As of now, the project looms as an opportunity for study as well as experimentation. Europa Risorse SGR – the company promoting Welcome – has in fact taken this opportunity to contextualise it in the data landscape collected by “I nuovi luoghi di lavoro”, the Nomisma observatory focusing on the new requirements for the psychophysical well-being of working environments. The research, conducted on the Milan area, has confirmed how a very high desirability is attributed by workers and companies to the capacity of spaces to promote the physical and mental health of the occupants, while ensuring a connection with the other spheres of the living realm.

Welcome aims to give a concrete answer to this demand by investing in biophilic design – an integration of the human and environmental dimensions – creating positive effects both for the work – labour and profit – and for the environment: an approach encompassing both physical components and others that are less tangible, more linked to than experiential dimension.

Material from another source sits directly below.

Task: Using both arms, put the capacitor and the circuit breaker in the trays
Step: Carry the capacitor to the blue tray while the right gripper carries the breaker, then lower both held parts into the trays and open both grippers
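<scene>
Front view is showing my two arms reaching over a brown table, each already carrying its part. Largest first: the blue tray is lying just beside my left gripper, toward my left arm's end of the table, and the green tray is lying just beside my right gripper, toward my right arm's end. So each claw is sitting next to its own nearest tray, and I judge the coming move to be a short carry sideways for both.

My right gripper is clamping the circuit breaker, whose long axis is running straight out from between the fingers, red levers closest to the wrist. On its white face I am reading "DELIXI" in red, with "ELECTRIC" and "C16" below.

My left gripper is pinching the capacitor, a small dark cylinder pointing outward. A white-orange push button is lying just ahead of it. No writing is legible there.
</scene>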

Hardware first and foremost: spaces and materials, on which KKAA’s work has expressed the most of its potential: The structure is redesigned in such a way as to characterise the work spaces as much as possible with a dynamic of interior-exterior/exterior-interior exchange, connecting such spaces with nature at the architectural scale – of volumes studded with vegetation in terraces and hanging gardens accessible from the offices – the urban scale – where the building slopes down from the surrounding vertical masses towards a green square leading to the nature of Parco Lambro – and a territorial scale, with the creation of elevated observation points opening towards the widest views. The pervasive presence of wood and the openness to natural light uniformly flooding the rooms will combine to enhance such effect of unity with nature. 

It is not just about perception, however: vegetation plays an active, material role in this biophilic design framework, and the contribution of botanist Stefano Mancuso was crucial in integrating it into the architecture, in the form of aerial phyto-purification devices such as the Fabbrica dell’Aria (the Air Factory), and the ubiquitous arrangement of plants in the building: as Mancuso himself has stated, “great results can be achieved simply by using and introducing plants into the very places of urban life. My idea of the city of the future is this: a city in which every surface is covered with plants”.

Moreover, this is an approach whose performance, both environmental and general, is to be quantified and communicated from the very outset: for Welcome, an annual saving of 2.5 million euros on the total 10,000 square metres (over a 10-year horizon) is to be envisioned, more specifically 14 euros per square metre per year in terms of energy savings. On a base rent of 350 eu/sqm per year, it was calculated that the general annual savings would then amount to 35 euro per square metre.